WHAT YOU WILL DO: In the listing, find every line that has the string "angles" and copy it.

INFORMATION SUPPLIED:
────────────────────

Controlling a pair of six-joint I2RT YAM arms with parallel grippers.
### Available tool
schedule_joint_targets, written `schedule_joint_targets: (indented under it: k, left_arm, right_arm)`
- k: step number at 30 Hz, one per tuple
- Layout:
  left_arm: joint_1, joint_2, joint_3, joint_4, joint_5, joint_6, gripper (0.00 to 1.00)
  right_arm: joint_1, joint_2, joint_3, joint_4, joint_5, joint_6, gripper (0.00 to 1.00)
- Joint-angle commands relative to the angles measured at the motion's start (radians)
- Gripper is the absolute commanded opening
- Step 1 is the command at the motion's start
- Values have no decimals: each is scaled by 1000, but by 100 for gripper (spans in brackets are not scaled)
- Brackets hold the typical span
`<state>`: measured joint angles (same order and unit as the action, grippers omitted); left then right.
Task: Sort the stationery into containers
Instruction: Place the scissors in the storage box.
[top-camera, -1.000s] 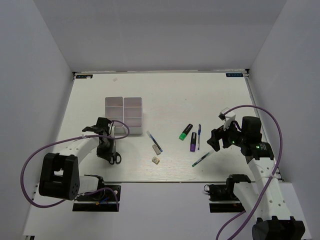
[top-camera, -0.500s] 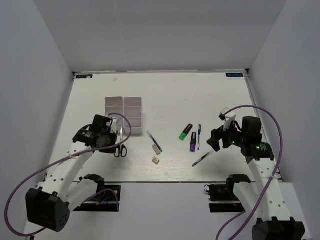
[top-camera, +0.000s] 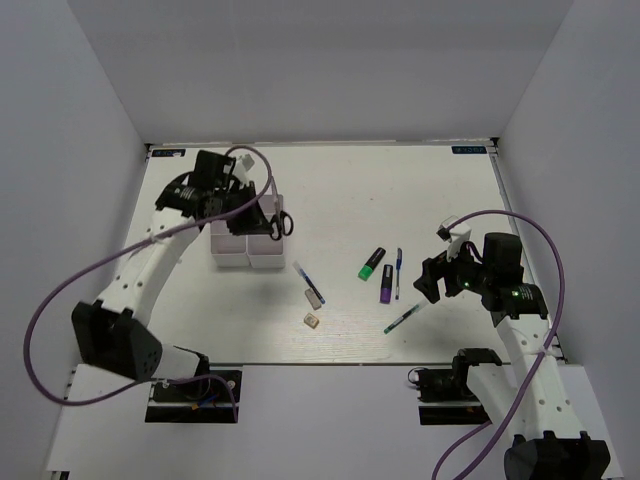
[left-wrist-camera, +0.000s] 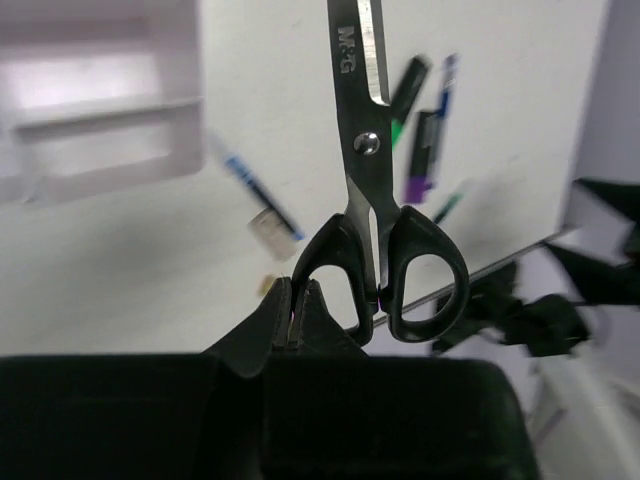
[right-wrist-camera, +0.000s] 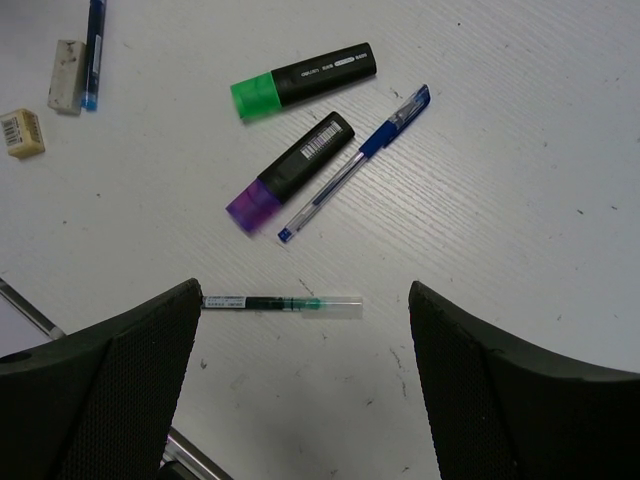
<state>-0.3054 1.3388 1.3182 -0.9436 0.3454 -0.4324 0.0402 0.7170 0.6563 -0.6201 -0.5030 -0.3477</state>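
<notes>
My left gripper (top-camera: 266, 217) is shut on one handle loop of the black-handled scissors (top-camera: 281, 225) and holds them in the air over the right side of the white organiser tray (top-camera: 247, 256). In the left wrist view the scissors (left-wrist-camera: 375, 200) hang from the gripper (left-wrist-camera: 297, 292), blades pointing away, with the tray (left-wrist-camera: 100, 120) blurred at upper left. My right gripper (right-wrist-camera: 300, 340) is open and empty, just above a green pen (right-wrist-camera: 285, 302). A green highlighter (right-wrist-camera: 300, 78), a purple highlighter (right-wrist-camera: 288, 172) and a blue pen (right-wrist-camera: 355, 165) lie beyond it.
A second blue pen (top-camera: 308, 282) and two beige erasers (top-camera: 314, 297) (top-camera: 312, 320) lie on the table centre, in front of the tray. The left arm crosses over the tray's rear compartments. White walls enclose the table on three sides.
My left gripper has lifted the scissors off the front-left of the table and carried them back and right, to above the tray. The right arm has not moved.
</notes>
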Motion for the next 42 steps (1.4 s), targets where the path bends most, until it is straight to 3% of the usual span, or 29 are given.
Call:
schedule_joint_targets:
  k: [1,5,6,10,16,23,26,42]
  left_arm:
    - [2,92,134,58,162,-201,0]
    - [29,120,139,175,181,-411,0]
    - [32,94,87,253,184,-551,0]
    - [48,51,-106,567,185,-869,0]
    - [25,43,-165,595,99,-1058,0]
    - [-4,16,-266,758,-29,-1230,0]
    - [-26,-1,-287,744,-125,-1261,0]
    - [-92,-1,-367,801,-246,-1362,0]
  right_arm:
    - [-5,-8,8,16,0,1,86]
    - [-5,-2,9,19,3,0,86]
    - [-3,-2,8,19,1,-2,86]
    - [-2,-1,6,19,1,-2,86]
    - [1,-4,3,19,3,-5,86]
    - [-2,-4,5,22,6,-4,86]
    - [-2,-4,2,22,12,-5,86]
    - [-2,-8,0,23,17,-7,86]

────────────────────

OUTPUT BELOW:
- Joint-angle commands relative to the angles measured at the motion's start (radians)
`<state>`: measured joint angles (same order and unit as the action, grippers omitted); left then right.

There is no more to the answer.